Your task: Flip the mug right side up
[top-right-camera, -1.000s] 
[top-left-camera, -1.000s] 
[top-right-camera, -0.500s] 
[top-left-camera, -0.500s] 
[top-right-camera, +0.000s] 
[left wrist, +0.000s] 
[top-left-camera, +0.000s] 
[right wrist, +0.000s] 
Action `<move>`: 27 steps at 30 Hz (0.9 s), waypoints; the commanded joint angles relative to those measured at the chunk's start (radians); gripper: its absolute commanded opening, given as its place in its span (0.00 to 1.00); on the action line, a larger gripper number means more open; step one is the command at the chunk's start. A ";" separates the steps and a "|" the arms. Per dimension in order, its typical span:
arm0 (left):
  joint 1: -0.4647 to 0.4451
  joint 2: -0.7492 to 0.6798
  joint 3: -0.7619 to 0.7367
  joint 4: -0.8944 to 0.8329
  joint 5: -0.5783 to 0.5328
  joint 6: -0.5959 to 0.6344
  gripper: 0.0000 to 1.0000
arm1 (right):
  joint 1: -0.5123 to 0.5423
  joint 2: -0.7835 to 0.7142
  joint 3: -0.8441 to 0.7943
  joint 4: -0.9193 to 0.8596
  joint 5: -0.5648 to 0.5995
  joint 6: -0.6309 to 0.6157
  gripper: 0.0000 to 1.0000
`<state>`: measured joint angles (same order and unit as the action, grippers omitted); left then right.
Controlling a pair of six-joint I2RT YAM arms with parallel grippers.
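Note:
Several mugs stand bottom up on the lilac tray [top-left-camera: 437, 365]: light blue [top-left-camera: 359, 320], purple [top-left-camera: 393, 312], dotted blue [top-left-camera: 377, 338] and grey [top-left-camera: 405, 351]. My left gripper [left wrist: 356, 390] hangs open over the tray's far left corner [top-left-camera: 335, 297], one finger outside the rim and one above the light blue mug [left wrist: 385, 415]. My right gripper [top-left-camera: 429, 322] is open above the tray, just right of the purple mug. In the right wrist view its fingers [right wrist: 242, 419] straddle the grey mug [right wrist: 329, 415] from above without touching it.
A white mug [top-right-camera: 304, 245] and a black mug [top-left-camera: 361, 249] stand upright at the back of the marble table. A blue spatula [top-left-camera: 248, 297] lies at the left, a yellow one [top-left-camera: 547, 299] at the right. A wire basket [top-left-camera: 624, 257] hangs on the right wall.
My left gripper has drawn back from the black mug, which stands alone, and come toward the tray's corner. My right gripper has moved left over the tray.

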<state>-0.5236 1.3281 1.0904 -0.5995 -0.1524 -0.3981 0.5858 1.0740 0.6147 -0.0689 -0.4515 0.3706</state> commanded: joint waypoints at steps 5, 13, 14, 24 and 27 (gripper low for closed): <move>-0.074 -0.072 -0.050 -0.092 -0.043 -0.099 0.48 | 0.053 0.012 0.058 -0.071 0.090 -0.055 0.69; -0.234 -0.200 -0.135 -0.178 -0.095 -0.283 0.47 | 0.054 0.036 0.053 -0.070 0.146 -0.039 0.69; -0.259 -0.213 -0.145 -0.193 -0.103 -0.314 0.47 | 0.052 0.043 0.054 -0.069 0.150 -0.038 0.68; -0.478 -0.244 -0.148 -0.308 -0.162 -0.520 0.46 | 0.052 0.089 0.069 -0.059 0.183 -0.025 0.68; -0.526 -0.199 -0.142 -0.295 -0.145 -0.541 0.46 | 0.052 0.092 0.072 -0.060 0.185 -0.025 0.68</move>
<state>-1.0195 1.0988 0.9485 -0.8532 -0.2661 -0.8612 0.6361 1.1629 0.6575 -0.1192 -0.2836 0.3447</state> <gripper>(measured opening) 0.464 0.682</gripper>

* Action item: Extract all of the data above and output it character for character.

* Answer for this exercise:
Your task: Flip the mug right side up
[top-right-camera, -1.000s] 
[top-left-camera, -1.000s] 
[top-right-camera, -0.500s] 
[top-left-camera, -0.500s] 
[top-right-camera, +0.000s] 
[left wrist, +0.000s] 
[top-left-camera, +0.000s] 
[right wrist, +0.000s] 
Action `<move>`: 27 steps at 30 Hz (0.9 s), waypoints; the commanded joint angles relative to those measured at the chunk's start (radians); gripper: its absolute commanded opening, given as its place in its span (0.00 to 1.00); on the action line, a larger gripper number means more open; step one is the command at the chunk's start. A ";" separates the steps and a "|" the arms. Per dimension in order, its typical span:
arm0 (left):
  joint 1: -0.4647 to 0.4451
  joint 2: -0.7492 to 0.6798
  joint 3: -0.7619 to 0.7367
  joint 4: -0.8944 to 0.8329
  joint 5: -0.5783 to 0.5328
  joint 6: -0.5959 to 0.6344
  gripper: 0.0000 to 1.0000
arm1 (right):
  joint 1: -0.5123 to 0.5423
  joint 2: -0.7835 to 0.7142
  joint 3: -0.8441 to 0.7943
  joint 4: -0.9193 to 0.8596
  joint 5: -0.5648 to 0.5995
  joint 6: -0.6309 to 0.6157
  gripper: 0.0000 to 1.0000
`<state>`: measured joint angles (same order and unit as the action, grippers omitted); left then right.
Controlling a pair of six-joint I2RT YAM arms with parallel grippers.
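Note:
Several mugs stand bottom up on the lilac tray [top-left-camera: 437, 365]: light blue [top-left-camera: 359, 320], purple [top-left-camera: 393, 312], dotted blue [top-left-camera: 377, 338] and grey [top-left-camera: 405, 351]. My left gripper [left wrist: 356, 390] hangs open over the tray's far left corner [top-left-camera: 335, 297], one finger outside the rim and one above the light blue mug [left wrist: 385, 415]. My right gripper [top-left-camera: 429, 322] is open above the tray, just right of the purple mug. In the right wrist view its fingers [right wrist: 242, 419] straddle the grey mug [right wrist: 329, 415] from above without touching it.
A white mug [top-right-camera: 304, 245] and a black mug [top-left-camera: 361, 249] stand upright at the back of the marble table. A blue spatula [top-left-camera: 248, 297] lies at the left, a yellow one [top-left-camera: 547, 299] at the right. A wire basket [top-left-camera: 624, 257] hangs on the right wall.
My left gripper has drawn back from the black mug, which stands alone, and come toward the tray's corner. My right gripper has moved left over the tray.
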
<state>-0.5236 1.3281 1.0904 -0.5995 -0.1524 -0.3981 0.5858 1.0740 0.6147 -0.0689 -0.4515 0.3706</state> commanded: joint waypoints at steps 5, 13, 14, 24 and 27 (gripper low for closed): <move>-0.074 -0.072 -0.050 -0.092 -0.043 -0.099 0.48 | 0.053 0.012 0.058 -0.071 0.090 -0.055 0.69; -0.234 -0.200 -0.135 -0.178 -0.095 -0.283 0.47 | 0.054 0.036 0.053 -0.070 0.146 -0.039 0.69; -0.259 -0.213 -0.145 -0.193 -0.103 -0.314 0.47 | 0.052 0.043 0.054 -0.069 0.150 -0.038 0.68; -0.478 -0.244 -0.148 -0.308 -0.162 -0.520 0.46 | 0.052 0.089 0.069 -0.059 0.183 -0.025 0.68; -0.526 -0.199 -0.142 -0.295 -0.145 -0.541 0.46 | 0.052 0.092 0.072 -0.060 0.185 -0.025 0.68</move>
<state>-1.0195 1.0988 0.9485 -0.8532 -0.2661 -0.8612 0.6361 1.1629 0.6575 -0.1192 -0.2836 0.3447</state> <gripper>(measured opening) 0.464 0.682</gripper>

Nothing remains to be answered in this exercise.